### GOAL OF THE EXERCISE:
Your response must consist of one number: how many lines in this material contain the word "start".

### THE DATA:
----------------

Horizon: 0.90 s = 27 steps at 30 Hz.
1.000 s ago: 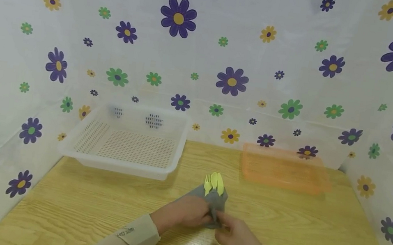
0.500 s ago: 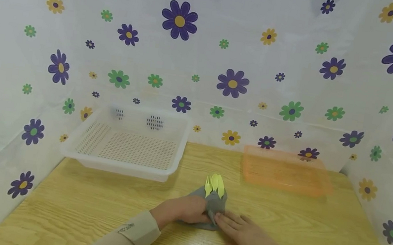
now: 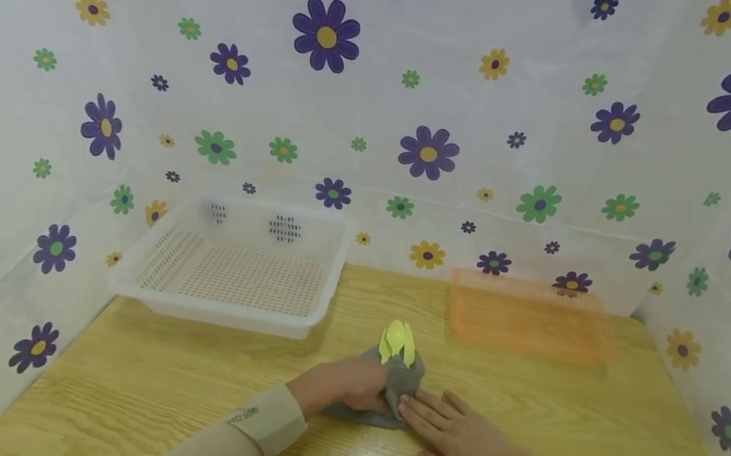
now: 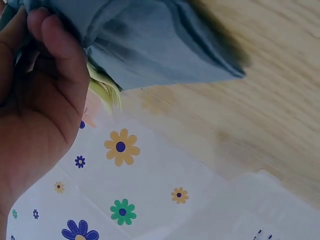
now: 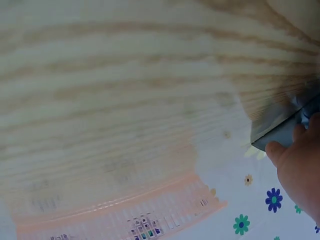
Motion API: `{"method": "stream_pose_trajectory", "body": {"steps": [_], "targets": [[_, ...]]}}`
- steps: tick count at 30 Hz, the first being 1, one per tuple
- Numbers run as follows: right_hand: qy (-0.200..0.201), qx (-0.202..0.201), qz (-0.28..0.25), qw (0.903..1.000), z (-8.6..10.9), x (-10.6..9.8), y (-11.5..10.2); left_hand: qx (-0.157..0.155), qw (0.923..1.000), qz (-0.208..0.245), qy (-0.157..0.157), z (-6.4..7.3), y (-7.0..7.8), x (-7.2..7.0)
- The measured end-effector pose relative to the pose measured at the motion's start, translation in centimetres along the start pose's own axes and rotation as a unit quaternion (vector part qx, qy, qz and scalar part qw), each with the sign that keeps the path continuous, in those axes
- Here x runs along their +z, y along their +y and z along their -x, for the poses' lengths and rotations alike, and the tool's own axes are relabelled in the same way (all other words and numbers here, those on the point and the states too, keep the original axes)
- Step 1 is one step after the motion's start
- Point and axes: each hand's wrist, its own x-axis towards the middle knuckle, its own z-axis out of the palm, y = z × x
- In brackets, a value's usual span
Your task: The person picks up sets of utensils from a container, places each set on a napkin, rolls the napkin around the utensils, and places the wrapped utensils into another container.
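Fingers (image 4: 67,55) of the left hand (image 3: 355,384) are curled and clamped on a bundle of soft cloth (image 3: 402,383), grey in the head view (bluer in the left wrist view), its weave matte and its folds loose; the right hand (image 3: 472,442) lies with its own fingers straight and mostly side by side, the thumb apart from them, the tips touching the right edge of the bundle; the cloth sits near the middle of the table (image 3: 145,376), between the two hands, one flap lying flat and the rest gathered into a thick, rounded fold; from its far end stick smooth, pale yellow-green utensils, with an oval-bowled spoon (image 3: 396,334) in the middle, a long, blunt knife (image 3: 409,342) on the right and a slim piece on the left, its head hard to make out; the tabletop is wood-patterned, with yellowish wavy grain and a glossy patch of light at the near side; far left stands a white plastic basket (image 3: 223,312), wide, rectangular and pierced with rows of small slots; far right is a shallower orange basket (image 3: 524,341), translucent and oblong; behind them hangs a creased white sheet (image 3: 390,39) printed with purple, yellow and green daisies; both sleeves (image 3: 226,441) are beige, the left cuff bearing dark lettering.
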Motion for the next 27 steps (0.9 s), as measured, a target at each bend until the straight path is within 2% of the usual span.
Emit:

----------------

### THE COMPLETED TASK:
2